TASK OBJECTIVE: Write out all the data again, exactly.

DATASET CONTENT:
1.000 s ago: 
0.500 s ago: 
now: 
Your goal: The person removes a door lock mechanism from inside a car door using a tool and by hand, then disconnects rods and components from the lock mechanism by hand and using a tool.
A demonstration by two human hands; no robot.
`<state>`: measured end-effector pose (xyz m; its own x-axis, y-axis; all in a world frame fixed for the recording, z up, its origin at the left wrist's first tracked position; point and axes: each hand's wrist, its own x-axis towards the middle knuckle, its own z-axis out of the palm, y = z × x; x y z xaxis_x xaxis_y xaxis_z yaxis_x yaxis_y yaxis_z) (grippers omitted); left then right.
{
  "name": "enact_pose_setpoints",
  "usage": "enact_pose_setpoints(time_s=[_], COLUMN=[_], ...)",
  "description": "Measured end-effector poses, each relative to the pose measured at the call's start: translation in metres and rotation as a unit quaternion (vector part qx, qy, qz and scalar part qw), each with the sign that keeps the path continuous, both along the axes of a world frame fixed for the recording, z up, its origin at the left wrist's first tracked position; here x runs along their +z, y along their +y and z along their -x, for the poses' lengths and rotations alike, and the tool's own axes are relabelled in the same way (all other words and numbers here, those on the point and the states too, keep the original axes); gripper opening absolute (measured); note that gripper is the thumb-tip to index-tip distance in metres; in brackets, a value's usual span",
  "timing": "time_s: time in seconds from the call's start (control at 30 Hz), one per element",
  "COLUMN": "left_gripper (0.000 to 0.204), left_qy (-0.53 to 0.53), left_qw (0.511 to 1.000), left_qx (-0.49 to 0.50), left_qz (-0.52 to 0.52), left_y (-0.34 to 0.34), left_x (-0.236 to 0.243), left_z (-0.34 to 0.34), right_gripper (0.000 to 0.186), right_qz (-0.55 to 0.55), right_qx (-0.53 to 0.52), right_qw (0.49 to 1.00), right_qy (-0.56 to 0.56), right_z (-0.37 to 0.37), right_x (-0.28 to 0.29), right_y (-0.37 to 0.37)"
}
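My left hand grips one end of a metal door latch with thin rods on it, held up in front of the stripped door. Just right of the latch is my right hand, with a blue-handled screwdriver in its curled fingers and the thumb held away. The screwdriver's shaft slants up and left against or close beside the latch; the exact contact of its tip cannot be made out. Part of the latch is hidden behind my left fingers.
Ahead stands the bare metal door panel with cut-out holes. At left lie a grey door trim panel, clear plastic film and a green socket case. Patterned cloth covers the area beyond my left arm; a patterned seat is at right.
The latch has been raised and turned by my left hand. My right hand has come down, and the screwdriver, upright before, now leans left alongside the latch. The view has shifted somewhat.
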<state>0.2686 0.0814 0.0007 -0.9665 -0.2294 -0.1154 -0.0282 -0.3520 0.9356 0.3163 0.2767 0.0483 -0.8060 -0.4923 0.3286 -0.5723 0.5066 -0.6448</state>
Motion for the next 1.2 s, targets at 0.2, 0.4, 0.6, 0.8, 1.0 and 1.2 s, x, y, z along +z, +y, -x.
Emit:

ANSWER BOX:
1.000 s ago: 
0.500 s ago: 
now: 
Your goal: The person removes a door lock mechanism from inside a car door using a tool and by hand, then disconnects rods and components from the lock mechanism by hand and using a tool.
A demonstration by two human hands; no robot.
`<state>`: measured end-effector pose (xyz m; its own x-axis, y-axis; all in a world frame fixed for the recording, z up, its origin at the left wrist's first tracked position; point and axes: each hand's wrist, its own x-axis towards the middle knuckle, its own z-axis out of the palm, y = z × x; x y z xaxis_x xaxis_y xaxis_z yaxis_x yaxis_y yaxis_z) (grippers omitted); left then right.
{
  "name": "enact_pose_setpoints",
  "usage": "enact_pose_setpoints(time_s=[_], COLUMN=[_], ...)",
  "description": "Measured end-effector poses, each relative to the pose measured at the call's start: translation in metres and rotation as a unit quaternion (vector part qx, qy, qz and scalar part qw), each with the sign that keeps the path continuous, both along the axes of a world frame fixed for the recording, z up, its origin at the left wrist's first tracked position; here x runs along their +z, y along their +y and z along their -x, for the poses' lengths and rotations alike, and the tool's own axes are relabelled in the same way (all other words and numbers here, those on the point and the states too, keep the original axes); gripper opening absolute (measured); note that gripper is the thumb-tip to index-tip distance in metres; in brackets, a value's usual span",
  "timing": "time_s: time in seconds from the call's start (control at 30 Hz), one per element",
  "COLUMN": "left_gripper (0.000 to 0.204), left_qy (-0.53 to 0.53), left_qw (0.511 to 1.000), left_qx (-0.49 to 0.50), left_qz (-0.52 to 0.52), left_y (-0.34 to 0.34), left_x (-0.236 to 0.243), left_z (-0.34 to 0.34), right_gripper (0.000 to 0.186), right_qz (-0.55 to 0.55), right_qx (-0.53 to 0.52), right_qw (0.49 to 1.00), right_qy (-0.56 to 0.56), right_z (-0.37 to 0.37), right_x (-0.28 to 0.29), right_y (-0.37 to 0.37)"
}
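My left hand grips one end of a metal door latch with thin rods on it, held up in front of the stripped door. Just right of the latch is my right hand, with a blue-handled screwdriver in its curled fingers and the thumb held away. The screwdriver's shaft slants up and left against or close beside the latch; the exact contact of its tip cannot be made out. Part of the latch is hidden behind my left fingers.
Ahead stands the bare metal door panel with cut-out holes. At left lie a grey door trim panel, clear plastic film and a green socket case. Patterned cloth covers the area beyond my left arm; a patterned seat is at right.
The latch has been raised and turned by my left hand. My right hand has come down, and the screwdriver, upright before, now leans left alongside the latch. The view has shifted somewhat.
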<state>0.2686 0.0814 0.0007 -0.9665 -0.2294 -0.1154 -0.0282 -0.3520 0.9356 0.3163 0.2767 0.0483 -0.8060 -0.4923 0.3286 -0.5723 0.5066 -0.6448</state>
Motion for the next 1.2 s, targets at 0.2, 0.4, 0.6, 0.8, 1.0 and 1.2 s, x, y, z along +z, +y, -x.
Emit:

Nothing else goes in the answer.